**TASK DETAILS:** Transcribe the listing below in full, exactly, with no images.
Segment Start: DATA EXTRACT
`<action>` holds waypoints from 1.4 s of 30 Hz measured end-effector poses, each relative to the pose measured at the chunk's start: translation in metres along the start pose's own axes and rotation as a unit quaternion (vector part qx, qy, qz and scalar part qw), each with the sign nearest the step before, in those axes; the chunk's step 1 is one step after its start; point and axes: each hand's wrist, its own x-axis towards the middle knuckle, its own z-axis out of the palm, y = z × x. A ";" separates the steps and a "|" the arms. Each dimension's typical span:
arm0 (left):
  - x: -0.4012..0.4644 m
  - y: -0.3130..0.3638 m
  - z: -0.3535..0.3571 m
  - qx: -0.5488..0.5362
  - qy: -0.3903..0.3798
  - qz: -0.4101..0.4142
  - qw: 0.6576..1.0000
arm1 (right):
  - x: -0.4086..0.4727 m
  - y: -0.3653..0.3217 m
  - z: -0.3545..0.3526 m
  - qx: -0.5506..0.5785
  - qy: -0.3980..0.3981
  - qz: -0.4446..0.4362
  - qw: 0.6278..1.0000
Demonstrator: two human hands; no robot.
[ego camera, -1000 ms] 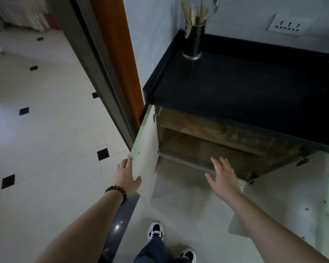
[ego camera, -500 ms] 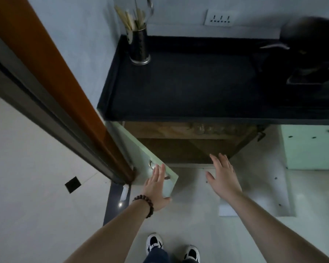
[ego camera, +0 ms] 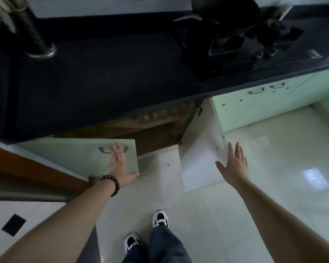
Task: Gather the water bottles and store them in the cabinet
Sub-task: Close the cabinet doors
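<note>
Two cabinet doors flank one opening under the black table point(ego camera: 103, 88).
Cabinet point(ego camera: 160, 128): wood-lined, below the table's front edge; left door point(ego camera: 68, 156) swung nearly across the opening, right door point(ego camera: 199, 160) standing wide at 3 o'clock of it.
Water bottles point(ego camera: 156, 116): clear shapes on the upper shelf, probably the stored bottles; blur prevents a count.
Left hand point(ego camera: 120, 168): flat, fingers straight, pressing the left door face just below its handle point(ego camera: 112, 149), likely to shut it.
Right hand point(ego camera: 235, 166): spread wide, holding nothing, at the right door's outer edge, placed to push it.
Utensil holder point(ego camera: 30, 35): 10 o'clock on the table.
Writing: none legible.
</note>
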 end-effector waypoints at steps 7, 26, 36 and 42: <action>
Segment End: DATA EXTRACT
**RESPONSE TO THE EXERCISE:**
`<action>` holds waypoints from 1.4 s of 30 Hz measured end-effector poses, each relative to the pose measured at the chunk's start: translation in metres along the start pose's own axes and rotation as a unit quaternion (vector part qx, qy, qz and scalar part qw), each with the sign nearest the step before, in those axes; the chunk's step 1 is one step after its start; point and axes: each hand's wrist, its own x-axis towards the middle knuckle, its own z-axis out of the palm, y = z × x. A ";" separates the steps and a "|" the arms. Each dimension's typical span:
arm0 (left):
  - x: -0.4012..0.4644 m
  - y: -0.3130..0.3638 m
  - z: -0.3535..0.3571 m
  - qx: -0.5488..0.5362
  - qy: -0.3903..0.3798
  - qz: -0.4101..0.4142
  - qw: 0.6576..1.0000
arm1 (right):
  - x: -0.4086..0.4727 m
  - y: -0.3653..0.3217 m
  - z: -0.3545..0.3526 m
  - qx: -0.5506..0.5785
  - qy: -0.3980..0.3981
  - qz: -0.4446..0.4362
  - qw: 0.6278..1.0000
Demonstrator: two human hands; no robot.
[ego camera, -1000 ms] 
[ego camera, -500 ms] 
[ego camera, +0 ms] 
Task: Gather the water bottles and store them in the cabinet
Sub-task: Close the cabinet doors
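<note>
Two cabinet doors flank one opening under the black table point(ego camera: 103, 88).
Cabinet point(ego camera: 160, 128): wood-lined, below the table's front edge; left door point(ego camera: 68, 156) swung nearly across the opening, right door point(ego camera: 199, 160) standing wide at 3 o'clock of it.
Water bottles point(ego camera: 156, 116): clear shapes on the upper shelf, probably the stored bottles; blur prevents a count.
Left hand point(ego camera: 120, 168): flat, fingers straight, pressing the left door face just below its handle point(ego camera: 112, 149), likely to shut it.
Right hand point(ego camera: 235, 166): spread wide, holding nothing, at the right door's outer edge, placed to push it.
Utensil holder point(ego camera: 30, 35): 10 o'clock on the table.
Writing: none legible.
</note>
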 end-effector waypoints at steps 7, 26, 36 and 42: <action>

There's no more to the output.